WHAT YOU SHOULD DO:
Each line below from the line with "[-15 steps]" to the line with "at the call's" must be copied exactly, including those two, and no picture may appear in the copy.

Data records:
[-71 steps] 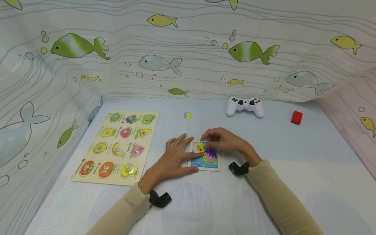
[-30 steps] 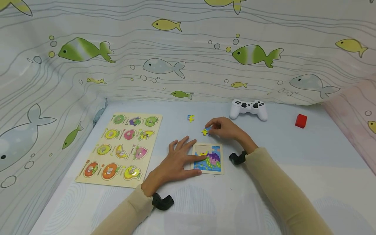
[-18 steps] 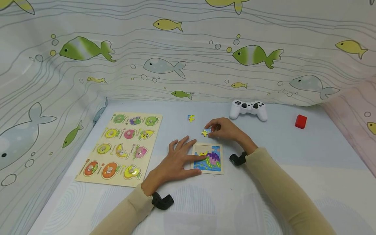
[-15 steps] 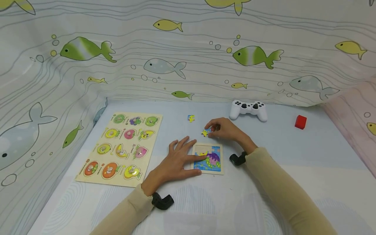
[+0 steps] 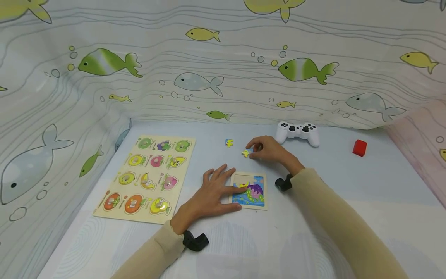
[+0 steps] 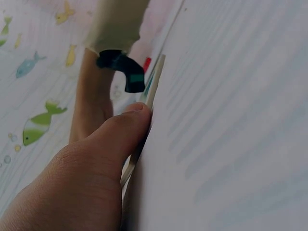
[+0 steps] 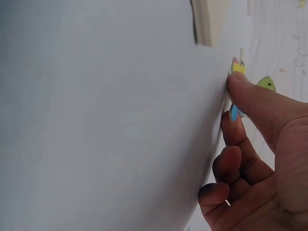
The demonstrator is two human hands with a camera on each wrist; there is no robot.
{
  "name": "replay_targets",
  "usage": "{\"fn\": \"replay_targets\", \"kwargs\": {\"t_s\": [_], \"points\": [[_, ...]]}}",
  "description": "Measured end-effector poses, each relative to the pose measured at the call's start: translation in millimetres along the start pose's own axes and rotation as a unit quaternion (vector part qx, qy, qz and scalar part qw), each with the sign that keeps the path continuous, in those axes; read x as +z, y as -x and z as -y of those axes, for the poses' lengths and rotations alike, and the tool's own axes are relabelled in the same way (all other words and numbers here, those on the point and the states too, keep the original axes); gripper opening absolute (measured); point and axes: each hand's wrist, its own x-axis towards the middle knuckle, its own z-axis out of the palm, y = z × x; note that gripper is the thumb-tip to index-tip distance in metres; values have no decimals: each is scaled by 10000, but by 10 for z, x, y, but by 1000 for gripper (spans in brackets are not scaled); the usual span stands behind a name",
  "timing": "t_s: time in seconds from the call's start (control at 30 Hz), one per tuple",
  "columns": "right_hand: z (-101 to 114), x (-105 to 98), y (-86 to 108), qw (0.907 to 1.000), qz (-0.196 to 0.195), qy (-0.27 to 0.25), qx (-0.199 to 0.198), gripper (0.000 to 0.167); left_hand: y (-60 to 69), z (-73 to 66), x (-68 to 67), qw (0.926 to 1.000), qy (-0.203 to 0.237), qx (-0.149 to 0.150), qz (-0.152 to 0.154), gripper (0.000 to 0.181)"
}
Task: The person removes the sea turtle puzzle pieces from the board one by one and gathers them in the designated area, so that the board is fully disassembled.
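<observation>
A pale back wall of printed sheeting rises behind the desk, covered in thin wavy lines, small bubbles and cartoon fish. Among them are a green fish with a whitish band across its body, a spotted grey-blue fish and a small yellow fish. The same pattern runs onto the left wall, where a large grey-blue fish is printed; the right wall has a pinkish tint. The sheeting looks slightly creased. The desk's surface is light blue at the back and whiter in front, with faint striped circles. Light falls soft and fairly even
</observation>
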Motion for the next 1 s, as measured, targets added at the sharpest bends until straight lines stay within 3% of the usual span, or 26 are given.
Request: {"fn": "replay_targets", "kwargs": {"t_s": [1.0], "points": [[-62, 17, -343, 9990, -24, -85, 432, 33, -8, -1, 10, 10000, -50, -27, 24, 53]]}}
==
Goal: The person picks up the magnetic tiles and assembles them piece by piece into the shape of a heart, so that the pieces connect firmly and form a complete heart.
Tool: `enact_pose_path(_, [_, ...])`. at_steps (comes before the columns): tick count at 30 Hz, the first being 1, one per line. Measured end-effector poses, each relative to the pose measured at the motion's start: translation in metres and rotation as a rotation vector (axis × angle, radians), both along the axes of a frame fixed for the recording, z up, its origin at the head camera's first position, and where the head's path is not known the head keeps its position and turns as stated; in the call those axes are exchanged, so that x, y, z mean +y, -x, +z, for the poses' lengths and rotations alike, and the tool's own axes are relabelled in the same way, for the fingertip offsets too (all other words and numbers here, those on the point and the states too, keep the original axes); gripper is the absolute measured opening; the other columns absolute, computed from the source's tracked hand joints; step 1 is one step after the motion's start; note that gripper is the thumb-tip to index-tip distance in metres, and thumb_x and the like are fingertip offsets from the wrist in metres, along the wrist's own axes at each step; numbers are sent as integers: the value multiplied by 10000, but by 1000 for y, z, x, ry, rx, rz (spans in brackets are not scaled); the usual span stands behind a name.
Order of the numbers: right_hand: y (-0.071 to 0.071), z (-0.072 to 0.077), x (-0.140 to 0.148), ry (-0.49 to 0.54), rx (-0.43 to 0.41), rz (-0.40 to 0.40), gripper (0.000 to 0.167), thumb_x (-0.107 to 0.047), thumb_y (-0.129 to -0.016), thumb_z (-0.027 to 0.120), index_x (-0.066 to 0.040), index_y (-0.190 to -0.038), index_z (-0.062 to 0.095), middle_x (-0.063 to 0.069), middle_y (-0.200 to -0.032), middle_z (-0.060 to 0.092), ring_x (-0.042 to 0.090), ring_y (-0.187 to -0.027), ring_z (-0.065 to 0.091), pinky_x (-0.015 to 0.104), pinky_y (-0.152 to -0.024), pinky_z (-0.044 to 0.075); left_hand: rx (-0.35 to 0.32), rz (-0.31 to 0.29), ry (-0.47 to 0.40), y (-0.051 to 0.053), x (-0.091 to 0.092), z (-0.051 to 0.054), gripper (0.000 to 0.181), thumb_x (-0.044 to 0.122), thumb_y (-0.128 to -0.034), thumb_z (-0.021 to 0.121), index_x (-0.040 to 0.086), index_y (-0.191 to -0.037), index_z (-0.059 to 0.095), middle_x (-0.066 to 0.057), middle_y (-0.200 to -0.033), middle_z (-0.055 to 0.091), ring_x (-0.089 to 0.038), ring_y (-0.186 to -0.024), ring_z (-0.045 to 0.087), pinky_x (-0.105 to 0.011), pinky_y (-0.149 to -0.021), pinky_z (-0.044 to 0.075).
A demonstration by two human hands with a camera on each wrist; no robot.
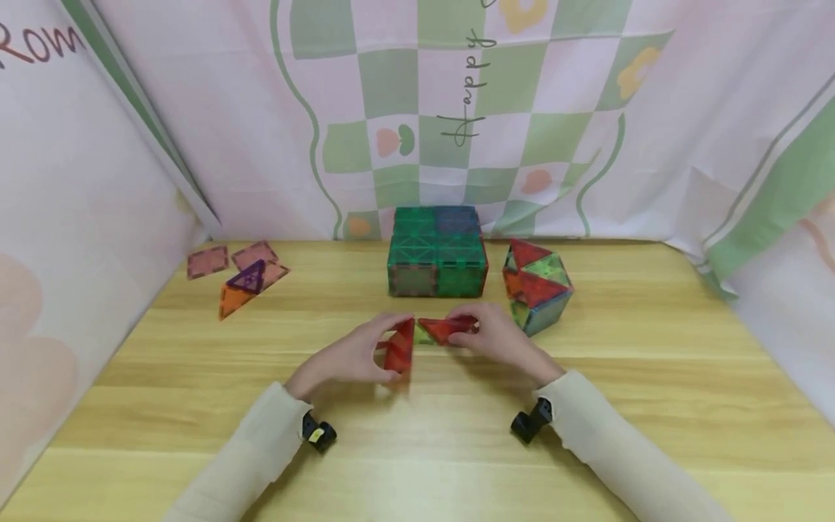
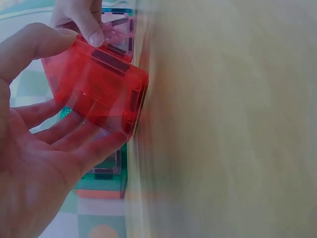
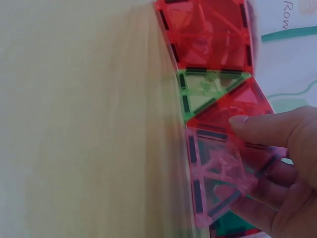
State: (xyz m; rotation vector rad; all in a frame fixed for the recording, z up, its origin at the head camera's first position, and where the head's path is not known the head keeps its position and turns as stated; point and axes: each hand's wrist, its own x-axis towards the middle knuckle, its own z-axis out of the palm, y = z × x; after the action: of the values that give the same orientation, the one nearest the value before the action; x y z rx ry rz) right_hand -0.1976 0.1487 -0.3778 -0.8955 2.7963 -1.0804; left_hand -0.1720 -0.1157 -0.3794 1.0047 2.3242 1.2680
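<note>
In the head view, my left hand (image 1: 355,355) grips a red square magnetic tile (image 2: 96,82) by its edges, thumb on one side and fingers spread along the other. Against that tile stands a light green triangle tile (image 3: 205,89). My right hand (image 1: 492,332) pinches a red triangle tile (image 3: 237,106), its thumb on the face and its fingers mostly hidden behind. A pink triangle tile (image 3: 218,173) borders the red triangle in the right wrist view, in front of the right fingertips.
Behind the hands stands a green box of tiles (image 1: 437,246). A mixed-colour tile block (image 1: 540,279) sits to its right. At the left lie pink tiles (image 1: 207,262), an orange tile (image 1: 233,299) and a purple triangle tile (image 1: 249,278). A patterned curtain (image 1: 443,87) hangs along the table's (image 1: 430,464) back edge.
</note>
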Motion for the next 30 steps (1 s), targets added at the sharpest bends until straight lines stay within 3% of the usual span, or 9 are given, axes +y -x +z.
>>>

SOLVED EXERCISE:
[-15 steps] 
[+0 steps] 
[+0 steps] 
[+0 steps] 
The demonstrator is two human hands with a camera on each wrist; there is no robot.
{
  "name": "replay_targets",
  "usage": "{\"fn\": \"replay_targets\", \"kwargs\": {\"t_s\": [_], \"points\": [[_, ...]]}}",
  "description": "Measured end-effector poses, each relative to the pose measured at the call's start: translation in millimetres along the start pose's own axes and rotation as a unit quaternion (vector part qx, qy, qz and scalar part qw), each with the sign that keeps the path continuous, in those axes; read x as +z, y as -x and z as -y of those axes, for the poses' lengths and rotations alike, and the tool's own axes are relabelled in the same way (all other words and numbers here, those on the point and the states too, keep the original axes); gripper opening absolute (measured); point and axes: each hand's wrist, its own x-axis towards the middle knuckle, its own z-axis out of the palm, y = z × x; note that gripper is the thumb-tip to index-tip distance in metres; values have no decimals: each is scaled by 10000, but by 10 for z, x, y, but by 1000 for gripper (spans in brackets are not scaled); the usual span stands behind a name",

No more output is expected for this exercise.